The most recent Trustees’ report estimated that the
45% mark would be reached in 2012, and it is likely that the next report
will include a similar estimate. If this happens, Medicare will be
subject to draconian cuts and more privatization. This is ironic, since
privatization is substantially responsible for the increasing cost of
Medicare.
While the country has, so far, successfully
resisted privatizing Social Security, Medicare has already been
transformed into an array of private plans, with barely any comment from
the media or policy makers.
We are already hearing that we can't afford this
old Medicare program and must, cynically, look more, not less, to
limited-coverage from private plans.

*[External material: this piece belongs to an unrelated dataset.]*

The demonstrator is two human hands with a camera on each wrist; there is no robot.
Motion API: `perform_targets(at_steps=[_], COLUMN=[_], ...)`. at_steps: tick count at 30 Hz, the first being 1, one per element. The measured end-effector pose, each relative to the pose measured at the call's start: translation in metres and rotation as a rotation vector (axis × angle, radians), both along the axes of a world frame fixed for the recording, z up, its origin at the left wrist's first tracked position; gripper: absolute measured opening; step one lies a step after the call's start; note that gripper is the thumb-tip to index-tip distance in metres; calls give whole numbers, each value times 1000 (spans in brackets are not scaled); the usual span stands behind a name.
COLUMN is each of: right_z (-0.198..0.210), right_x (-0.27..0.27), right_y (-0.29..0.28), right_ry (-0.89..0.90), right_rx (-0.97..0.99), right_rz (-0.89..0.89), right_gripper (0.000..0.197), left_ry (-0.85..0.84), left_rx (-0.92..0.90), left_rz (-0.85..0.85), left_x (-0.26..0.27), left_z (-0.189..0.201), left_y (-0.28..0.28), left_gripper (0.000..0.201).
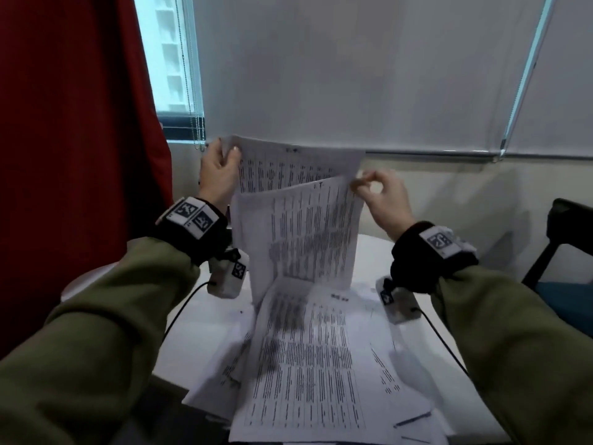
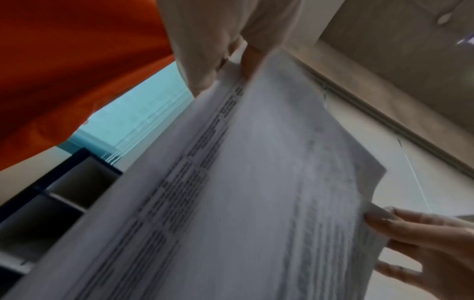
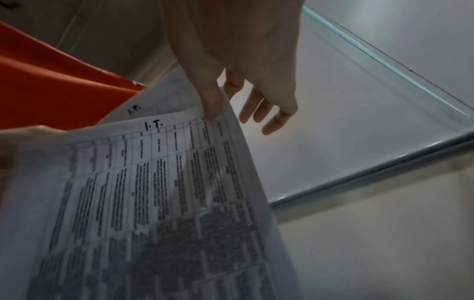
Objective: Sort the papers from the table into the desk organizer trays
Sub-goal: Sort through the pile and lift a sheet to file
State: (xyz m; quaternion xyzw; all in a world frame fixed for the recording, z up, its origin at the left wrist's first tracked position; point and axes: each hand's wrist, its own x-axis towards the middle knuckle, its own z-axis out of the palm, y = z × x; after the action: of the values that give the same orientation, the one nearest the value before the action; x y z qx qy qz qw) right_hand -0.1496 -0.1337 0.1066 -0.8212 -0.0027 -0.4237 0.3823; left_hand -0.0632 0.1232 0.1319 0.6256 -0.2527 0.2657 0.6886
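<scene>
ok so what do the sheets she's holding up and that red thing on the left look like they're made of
The held sheets: thin matte office paper, apparently; they bend and curl under the left hand and right hand pinch, and printed tables with handwritten "I.T." show in the right wrist view. The red curtain: probably woven fabric, matte, hanging in soft folds.

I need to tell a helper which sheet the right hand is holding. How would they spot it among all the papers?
Start at the white roller blind; in front of it two printed sheets are raised. The right hand pinches the nearer, lower sheet at its top right corner. Unlike its neighbours, it has "I.T." handwritten at the top.
</scene>
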Motion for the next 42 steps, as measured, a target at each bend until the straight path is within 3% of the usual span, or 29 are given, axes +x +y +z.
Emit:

Meanwhile people with Medicare -
soon to include millions of Baby Boomers - will have to go without. And
insurance, managed care, and pharmaceutical companies will benefit.
It is time to stop egregious overpayments to
private industry and start promoting and developing the affordable,
comprehensive traditional Medicare program. We need to flag down the
private Medicare train that’s speeding down the track before it’s too
late.
Notes:
[1]
Brian Biles, MD, Payments to Medicare Advantage Plans Exceed
Fee-For-Service Costs: Options for Medicare Savings from 2007 – 2011,
(George Washington University, 9/15/2006).